DATASET EXCERPT:
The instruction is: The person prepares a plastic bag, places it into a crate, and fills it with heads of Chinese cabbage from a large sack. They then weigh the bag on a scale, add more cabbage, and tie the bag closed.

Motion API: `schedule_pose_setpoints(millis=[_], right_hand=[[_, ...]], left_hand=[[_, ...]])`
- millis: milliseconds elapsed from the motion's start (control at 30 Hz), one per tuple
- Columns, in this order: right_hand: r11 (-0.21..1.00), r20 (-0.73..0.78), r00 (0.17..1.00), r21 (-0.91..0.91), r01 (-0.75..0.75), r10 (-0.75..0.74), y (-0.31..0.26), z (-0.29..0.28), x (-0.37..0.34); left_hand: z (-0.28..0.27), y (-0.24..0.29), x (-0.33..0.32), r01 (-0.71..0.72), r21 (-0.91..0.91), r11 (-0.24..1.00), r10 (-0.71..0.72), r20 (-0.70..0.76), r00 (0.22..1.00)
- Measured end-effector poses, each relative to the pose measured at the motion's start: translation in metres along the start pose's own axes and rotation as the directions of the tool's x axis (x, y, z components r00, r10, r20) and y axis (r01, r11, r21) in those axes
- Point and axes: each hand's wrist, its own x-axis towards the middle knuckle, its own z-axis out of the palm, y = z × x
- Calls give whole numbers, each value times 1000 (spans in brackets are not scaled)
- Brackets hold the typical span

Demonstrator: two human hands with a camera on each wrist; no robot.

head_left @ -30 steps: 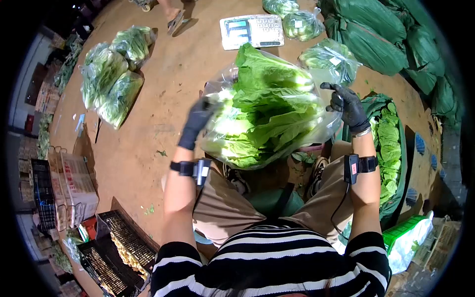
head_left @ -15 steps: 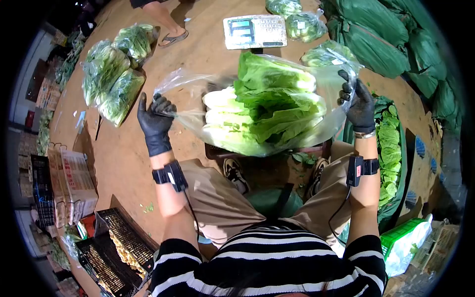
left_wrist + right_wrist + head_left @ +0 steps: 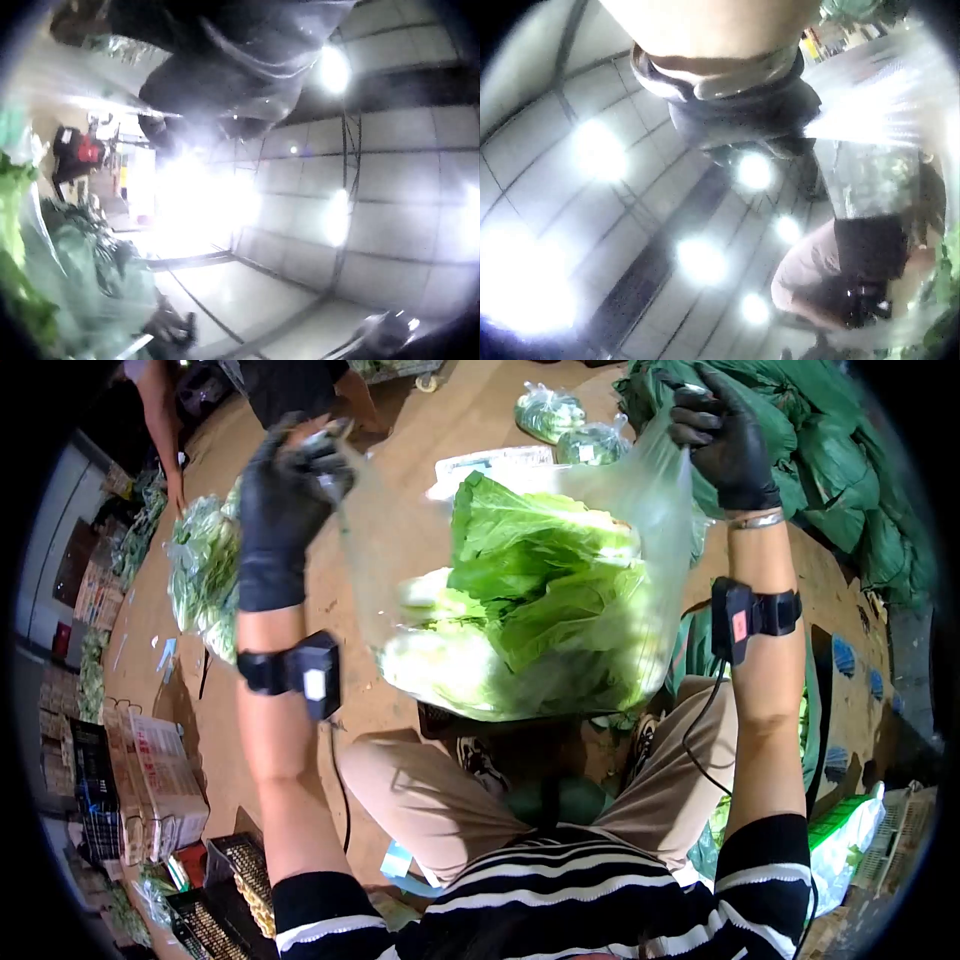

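A large clear plastic bag (image 3: 672, 530) full of leafy green lettuce (image 3: 540, 595) is stretched upright before the seated person. My left hand (image 3: 285, 515), in a black glove, grips the bag's rim on the left. On the opposite side, my black-gloved right hand (image 3: 730, 445) holds the rim with curled fingers, a little higher. Both hands are raised above the lettuce, with the bag pulled taut between them. Leaves (image 3: 15, 232) show at the edge of the left wrist view, below the gloved hand. In the right wrist view, glare covers part of the plastic.
Behind the bag, a white scale (image 3: 495, 462) is partly covered. Bagged greens (image 3: 200, 565) lie at left, with another bag (image 3: 548, 412) at the back. Green sacks (image 3: 840, 475) are piled at right. Another person (image 3: 290, 390) bends at the back left. A black crate (image 3: 205, 920) sits at lower left.
My left hand first moved out to the left with the rim, opening the bag wide. Both hands then rose, drawing its sides upward. The other person came closer to the bagged greens at left.
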Motion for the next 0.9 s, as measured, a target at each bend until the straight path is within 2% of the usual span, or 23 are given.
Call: schedule_pose_setpoints(millis=[33, 67, 100, 133, 167, 200, 233, 267, 333, 367, 400, 433, 467, 500, 533, 600, 633, 667, 733, 767, 833, 867, 900], right_hand=[[991, 13, 998, 115, -64, 63, -13, -18, 4], [964, 39, 991, 228, -135, 130, -23, -33, 6], [990, -70, 995, 120, -69, 78, -15, -49, 3], [997, -400, 914, -69, 34, -59, 10, -29, -13], [997, -380, 925, -72, -32, 2, 30, -29, -30], [992, -359, 931, -81, -96, 61, 47, -37, -41], [967, -103, 964, 95, -236, 246, 43, -70, -43], [887, 188, 911, 225, -404, 367, 31, -98, -43], [947, 177, 948, 138, -290, 265, 13, -70, -47], [968, 46, 974, 115, -224, 220, 12, -46, -45], [983, -90, 981, 80, -166, 173, 15, -31, -47], [970, 316, 939, 149, -193, 138, 22, -42, -40], [988, 590, 805, -78, 133, -62, 34, -78, -37], [992, 445, 895, -121, 38, 20, 47, -68, -39], [988, 282, 954, -142, -61, 100, 61, -48, -49], [902, 220, 972, -432, 22, 82, 70, -31, -73], [895, 270, 959, -444, 44, 87, 66, -31, -81], [913, 119, 989, -406, -35, 91, 66, -36, -87], [763, 178, 984, -634, 126, -14, 73, -40, -90], [768, 183, 983, -627, 131, -18, 81, -38, -90], [684, 154, 962, -678, 268, -224, 102, -39, -89], [375, 250, 900, -844, 384, -358, 116, -44, -79], [396, 233, 922, -850, 348, -309, 123, -48, -79]], left_hand=[[-29, 18, 13, 350, -283, 893, -186, 476, 860], [-32, 13, 0, 302, -395, 868, -164, 346, 924], [-35, 1, -12, 244, -412, 878, -151, 247, 957], [-39, -21, -23, 189, -423, 886, -140, 144, 980], [-42, -52, -30, 71, -85, 994, -75, -36, 997], [-22, -72, -47, 193, 33, 981, -187, -131, 974], [-45, -68, -47, 289, -54, 956, -286, 60, 956], [-71, -59, -44, 391, -116, 913, -353, 257, 900], [-70, -28, -51, 309, -279, 909, -291, 104, 951], [-50, -20, -58, 235, -334, 913, -234, 44, 971], [-29, -20, -68, 106, -168, 980, -142, -214, 966], [-36, -27, -62, 161, -281, 946, -160, 26, 987], [-46, -36, -51, 222, -378, 899, -121, 272, 955], [-44, -50, -46, 161, -270, 949, -131, 126, 983], [-41, -63, -48, 198, -245, 949, -116, 313, 943], [-39, -76, -57, 186, 248, 951, -247, 245, 937], [-45, -77, -62, 140, 318, 938, -241, 304, 922], [-54, -76, -67, 92, 386, 918, -241, 359, 902], [-67, -81, -72, 31, 417, 908, -211, 393, 895], [-71, -84, -73, -64, 526, 848, -129, 322, 938], [-79, -98, -66, -234, 648, 724, 88, 250, 964], [-78, -107, -62, -237, 650, 722, 90, 252, 964], [-74, -118, -59, -289, 611, 737, 149, 271, 951]])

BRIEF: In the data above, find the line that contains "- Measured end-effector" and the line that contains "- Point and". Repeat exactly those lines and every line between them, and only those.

RESULT OF THE EXERCISE:
- Measured end-effector poses, each relative to the pose measured at the motion's start: translation in metres along the start pose's own axes and rotation as the directions of the tool's x axis (x, y, z components r00, r10, r20) and y axis (r01, r11, r21) in those axes
- Point and axes: each hand's wrist, its own x-axis towards the middle knuckle, its own z-axis out of the palm, y = z × x

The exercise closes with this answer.